→ **Task requirements**
Could you set down every entry exactly as it appears?

→ **Data supplied**
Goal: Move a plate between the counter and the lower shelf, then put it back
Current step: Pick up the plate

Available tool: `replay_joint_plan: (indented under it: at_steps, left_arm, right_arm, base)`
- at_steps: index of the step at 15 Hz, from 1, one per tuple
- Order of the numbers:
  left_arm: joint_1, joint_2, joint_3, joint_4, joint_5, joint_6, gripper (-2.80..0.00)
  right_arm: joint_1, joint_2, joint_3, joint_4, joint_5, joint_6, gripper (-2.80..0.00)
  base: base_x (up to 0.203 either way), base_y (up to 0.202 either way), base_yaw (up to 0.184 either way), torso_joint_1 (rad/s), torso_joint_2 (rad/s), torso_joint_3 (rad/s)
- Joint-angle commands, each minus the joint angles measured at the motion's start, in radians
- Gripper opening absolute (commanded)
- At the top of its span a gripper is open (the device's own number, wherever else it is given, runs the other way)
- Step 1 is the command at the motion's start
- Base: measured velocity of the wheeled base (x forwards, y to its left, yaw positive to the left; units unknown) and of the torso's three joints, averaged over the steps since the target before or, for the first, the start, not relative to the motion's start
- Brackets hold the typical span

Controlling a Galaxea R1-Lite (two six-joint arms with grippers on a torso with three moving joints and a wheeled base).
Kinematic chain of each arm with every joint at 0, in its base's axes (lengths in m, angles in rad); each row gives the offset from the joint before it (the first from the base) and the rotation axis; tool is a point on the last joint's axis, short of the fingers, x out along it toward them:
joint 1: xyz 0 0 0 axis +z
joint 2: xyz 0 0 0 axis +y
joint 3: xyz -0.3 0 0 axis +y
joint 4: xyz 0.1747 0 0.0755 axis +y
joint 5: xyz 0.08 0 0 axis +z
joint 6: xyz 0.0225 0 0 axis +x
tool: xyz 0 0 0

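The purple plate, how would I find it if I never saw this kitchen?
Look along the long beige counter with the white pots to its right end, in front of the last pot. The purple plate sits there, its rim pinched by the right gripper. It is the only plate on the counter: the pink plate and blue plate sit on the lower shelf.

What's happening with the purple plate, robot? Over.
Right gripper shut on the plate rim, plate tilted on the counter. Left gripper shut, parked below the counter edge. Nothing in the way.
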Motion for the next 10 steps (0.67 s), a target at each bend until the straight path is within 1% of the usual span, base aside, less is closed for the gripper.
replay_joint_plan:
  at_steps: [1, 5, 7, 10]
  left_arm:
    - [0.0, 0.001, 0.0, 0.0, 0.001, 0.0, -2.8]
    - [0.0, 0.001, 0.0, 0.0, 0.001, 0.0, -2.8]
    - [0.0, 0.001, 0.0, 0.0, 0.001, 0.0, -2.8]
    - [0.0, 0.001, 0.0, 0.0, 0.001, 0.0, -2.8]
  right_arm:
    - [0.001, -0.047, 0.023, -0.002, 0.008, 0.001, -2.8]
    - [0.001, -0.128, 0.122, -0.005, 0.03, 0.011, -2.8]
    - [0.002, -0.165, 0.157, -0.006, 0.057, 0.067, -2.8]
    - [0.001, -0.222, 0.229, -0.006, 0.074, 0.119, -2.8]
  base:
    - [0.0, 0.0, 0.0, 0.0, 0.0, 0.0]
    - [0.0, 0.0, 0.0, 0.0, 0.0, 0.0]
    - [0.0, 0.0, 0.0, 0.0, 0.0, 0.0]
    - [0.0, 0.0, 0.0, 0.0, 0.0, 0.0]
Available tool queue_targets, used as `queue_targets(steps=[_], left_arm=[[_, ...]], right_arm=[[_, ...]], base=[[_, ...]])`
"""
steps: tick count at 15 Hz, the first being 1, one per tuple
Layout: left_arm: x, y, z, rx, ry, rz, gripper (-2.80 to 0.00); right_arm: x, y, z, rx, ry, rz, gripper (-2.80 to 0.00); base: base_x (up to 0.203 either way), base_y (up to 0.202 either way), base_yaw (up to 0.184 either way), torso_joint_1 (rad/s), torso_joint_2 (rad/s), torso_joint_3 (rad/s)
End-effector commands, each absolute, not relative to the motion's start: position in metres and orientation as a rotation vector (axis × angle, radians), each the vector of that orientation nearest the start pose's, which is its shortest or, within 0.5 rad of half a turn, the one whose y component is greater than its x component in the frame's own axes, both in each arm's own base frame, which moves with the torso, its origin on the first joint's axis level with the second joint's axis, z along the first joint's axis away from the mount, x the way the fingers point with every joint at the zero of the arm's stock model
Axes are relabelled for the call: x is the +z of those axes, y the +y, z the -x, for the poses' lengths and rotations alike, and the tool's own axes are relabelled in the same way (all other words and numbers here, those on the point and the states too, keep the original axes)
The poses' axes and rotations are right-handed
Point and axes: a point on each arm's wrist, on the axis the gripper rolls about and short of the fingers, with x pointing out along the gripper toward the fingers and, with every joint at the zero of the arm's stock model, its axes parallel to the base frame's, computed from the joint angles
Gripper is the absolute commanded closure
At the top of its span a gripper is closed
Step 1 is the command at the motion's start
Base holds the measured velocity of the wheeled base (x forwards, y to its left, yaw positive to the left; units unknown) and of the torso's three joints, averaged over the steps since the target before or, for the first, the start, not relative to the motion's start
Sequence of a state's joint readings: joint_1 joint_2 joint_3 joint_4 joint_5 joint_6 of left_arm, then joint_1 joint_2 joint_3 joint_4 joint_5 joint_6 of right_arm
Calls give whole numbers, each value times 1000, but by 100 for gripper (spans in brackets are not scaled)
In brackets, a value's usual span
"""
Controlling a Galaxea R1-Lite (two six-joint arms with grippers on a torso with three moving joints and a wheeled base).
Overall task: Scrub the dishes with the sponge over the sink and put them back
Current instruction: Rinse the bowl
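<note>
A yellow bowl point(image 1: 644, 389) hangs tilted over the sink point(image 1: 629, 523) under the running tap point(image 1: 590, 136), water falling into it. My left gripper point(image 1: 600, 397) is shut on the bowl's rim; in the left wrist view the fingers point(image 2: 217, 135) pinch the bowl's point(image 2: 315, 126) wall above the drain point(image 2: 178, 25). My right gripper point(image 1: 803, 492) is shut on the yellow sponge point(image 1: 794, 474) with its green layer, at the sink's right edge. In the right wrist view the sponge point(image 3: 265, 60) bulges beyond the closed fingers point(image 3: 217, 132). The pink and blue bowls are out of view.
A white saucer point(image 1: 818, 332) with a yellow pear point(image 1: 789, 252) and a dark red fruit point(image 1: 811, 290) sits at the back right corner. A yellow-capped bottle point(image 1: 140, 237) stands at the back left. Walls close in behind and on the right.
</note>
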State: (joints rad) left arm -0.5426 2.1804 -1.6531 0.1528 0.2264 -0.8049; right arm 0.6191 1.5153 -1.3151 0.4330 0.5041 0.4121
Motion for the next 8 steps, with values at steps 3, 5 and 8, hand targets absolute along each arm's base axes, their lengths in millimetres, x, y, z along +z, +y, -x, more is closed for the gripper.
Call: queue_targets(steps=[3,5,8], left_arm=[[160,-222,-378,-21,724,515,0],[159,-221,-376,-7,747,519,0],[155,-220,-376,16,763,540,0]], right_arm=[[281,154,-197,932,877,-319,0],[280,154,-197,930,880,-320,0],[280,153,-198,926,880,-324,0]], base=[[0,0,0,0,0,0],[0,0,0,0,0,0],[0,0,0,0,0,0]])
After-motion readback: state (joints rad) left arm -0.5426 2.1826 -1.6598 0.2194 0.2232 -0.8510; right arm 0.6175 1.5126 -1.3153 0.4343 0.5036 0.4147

→ **Task answer**
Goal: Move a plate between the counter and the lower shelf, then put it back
Current step: Pick up the plate

Available tool: `replay_joint_plan: (indented under it: at_steps, left_arm, right_arm, base)`
- at_steps: index of the step at 15 Hz, from 1, one per tuple
- Order of the numbers:
  left_arm: joint_1, joint_2, joint_3, joint_4, joint_5, joint_6, gripper (-2.80..0.00)
  right_arm: joint_1, joint_2, joint_3, joint_4, joint_5, joint_6, gripper (-2.80..0.00)
  base: base_x (up to 0.203 either way), base_y (up to 0.202 either way), base_yaw (up to 0.184 either way), torso_joint_1 (rad/s), torso_joint_2 (rad/s), torso_joint_3 (rad/s)
- Joint-angle commands, each minus the joint angles measured at the motion's start, in radians
- Gripper opening absolute (commanded)
- At the top of its span a gripper is open (the device's own number, wherever else it is given, runs the other way)
- Step 1 is the command at the motion's start
- Base: measured velocity of the wheeled base (x forwards, y to its left, yaw positive to the left; units unknown) and of the torso's three joints, averaged over the steps since the target before or, for the first, the start, not relative to the motion's start
- Brackets hold the typical span

Controlling a Galaxea R1-Lite (two six-joint arms with grippers on a torso with three moving joints and a wheeled base).
Kinematic chain of each arm with every joint at 0, in its base's axes (lengths in m, angles in rad); each row gives the offset from the joint before it (the first from the base) and the rotation axis; tool is a point on the last joint's axis, short of the fingers, x out along it toward them:
joint 1: xyz 0 0 0 axis +z
joint 2: xyz 0 0 0 axis +y
joint 3: xyz -0.3 0 0 axis +y
joint 4: xyz 0.1747 0 0.0755 axis +y
joint 5: xyz 0.08 0 0 axis +z
joint 6: xyz 0.0225 0 0 axis +x
tool: xyz 0 0 0

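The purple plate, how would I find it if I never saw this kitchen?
Look along the long beige counter with the white pots to its right end, in front of the last pot. The purple plate sits there, its rim pinched by the right gripper. It is the only plate on the counter: the pink plate and blue plate sit on the lower shelf.

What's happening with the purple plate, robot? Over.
Right gripper shut on the plate rim, plate tilted on the counter. Left gripper shut, parked below the counter edge. Nothing in the way.
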Motion for the next 10 steps (0.67 s), a target at each bend until the straight path is within 1% of the usual span, base aside, less is closed for the gripper.
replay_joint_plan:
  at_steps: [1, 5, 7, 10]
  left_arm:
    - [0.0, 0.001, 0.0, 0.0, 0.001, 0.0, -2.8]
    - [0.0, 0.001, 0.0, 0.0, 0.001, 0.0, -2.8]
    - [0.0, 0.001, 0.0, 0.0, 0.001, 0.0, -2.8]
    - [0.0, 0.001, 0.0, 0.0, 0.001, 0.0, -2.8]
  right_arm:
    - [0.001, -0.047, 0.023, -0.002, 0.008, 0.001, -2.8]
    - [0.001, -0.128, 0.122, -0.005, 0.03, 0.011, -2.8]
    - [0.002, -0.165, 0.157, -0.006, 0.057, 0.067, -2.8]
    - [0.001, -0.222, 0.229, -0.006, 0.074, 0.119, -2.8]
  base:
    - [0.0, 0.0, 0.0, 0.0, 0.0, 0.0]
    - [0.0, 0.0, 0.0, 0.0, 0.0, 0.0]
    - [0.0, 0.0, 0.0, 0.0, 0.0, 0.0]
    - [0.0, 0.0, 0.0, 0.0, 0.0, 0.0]
Available tool queue_targets, used as `queue_targets(steps=[_], left_arm=[[_, ...]], right_arm=[[_, ...]], base=[[_, ...]])`
"""
steps: tick count at 15 Hz, the first being 1, one per tuple
Layout: left_arm: x, y, z, rx, ry, rz, gripper (-2.80 to 0.00); right_arm: x, y, z, rx, ry, rz, gripper (-2.80 to 0.00); base: base_x (up to 0.203 either way), base_y (up to 0.202 either way), base_yaw (up to 0.184 either way), torso_joint_1 (rad/s), torso_joint_2 (rad/s), torso_joint_3 (rad/s)
End-effector commands, each absolute, not relative to the motion's start: position in metres and orientation as a rotation vector (axis × angle, radians), each the vector of that orientation nearest the start pose's, which is its shortest or, within 0.5 rad of half a turn, the one whose y component is greater than its x component in the frame's own axes, both in each arm's own base frame, which moves with the torso, its origin on the first joint's axis level with the second joint's axis, z along the first joint's axis away from the mount, x the way the fingers point with every joint at the zero of the arm's stock model
Axes are relabelled for the call: x is the +z of those axes, y the +y, z the -x, for the poses' lengths and rotations alike, and the tool's own axes are relabelled in the same way (all other words and numbers here, those on the point and the states too, keep the original axes)
The poses' axes and rotations are right-handed
Point and axes: a point on each arm's wrist, on the axis the gripper rolls about and short of the fingers, with x pointing out along the gripper toward the fingers and, with every joint at the zero of the arm's stock model, its axes parallel to the base frame's, computed from the joint angles
Gripper is the absolute commanded closure
At the top of its span a gripper is closed
Step 1 is the command at the motion's start
Base holds the measured velocity of the wheeled base (x forwards, y to its left, yaw positive to the left; units unknown) and of the torso's three joints, averaged over the steps since the target before or, for the first, the start, not relative to the motion's start
Sequence of a state's joint readings: joint_1 joint_2 joint_3 joint_4 joint_5 joint_6 of left_arm, then joint_1 joint_2 joint_3 joint_4 joint_5 joint_6 of right_arm
Calls give whole numbers, each value times 1000, but by 100 for gripper (spans in brackets are not scaled)
In brackets, a value's usual span
"""
Controlling a Galaxea R1-Lite (two six-joint arms with grippers on a torso with three moving joints and a wheeled base).
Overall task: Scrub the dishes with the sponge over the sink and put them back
Current instruction: Rinse the bowl
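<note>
A yellow bowl point(image 1: 644, 389) hangs tilted over the sink point(image 1: 629, 523) under the running tap point(image 1: 590, 136), water falling into it. My left gripper point(image 1: 600, 397) is shut on the bowl's rim; in the left wrist view the fingers point(image 2: 217, 135) pinch the bowl's point(image 2: 315, 126) wall above the drain point(image 2: 178, 25). My right gripper point(image 1: 803, 492) is shut on the yellow sponge point(image 1: 794, 474) with its green layer, at the sink's right edge. In the right wrist view the sponge point(image 3: 265, 60) bulges beyond the closed fingers point(image 3: 217, 132). The pink and blue bowls are out of view.
A white saucer point(image 1: 818, 332) with a yellow pear point(image 1: 789, 252) and a dark red fruit point(image 1: 811, 290) sits at the back right corner. A yellow-capped bottle point(image 1: 140, 237) stands at the back left. Walls close in behind and on the right.
</note>
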State: (joints rad) left arm -0.5426 2.1804 -1.6531 0.1528 0.2264 -0.8049; right arm 0.6191 1.5153 -1.3151 0.4330 0.5041 0.4121
Motion for the next 8 steps, with values at steps 3, 5 and 8, hand targets absolute along each arm's base axes, their lengths in millimetres, x, y, z along +z, +y, -x, more is closed for the gripper.
Call: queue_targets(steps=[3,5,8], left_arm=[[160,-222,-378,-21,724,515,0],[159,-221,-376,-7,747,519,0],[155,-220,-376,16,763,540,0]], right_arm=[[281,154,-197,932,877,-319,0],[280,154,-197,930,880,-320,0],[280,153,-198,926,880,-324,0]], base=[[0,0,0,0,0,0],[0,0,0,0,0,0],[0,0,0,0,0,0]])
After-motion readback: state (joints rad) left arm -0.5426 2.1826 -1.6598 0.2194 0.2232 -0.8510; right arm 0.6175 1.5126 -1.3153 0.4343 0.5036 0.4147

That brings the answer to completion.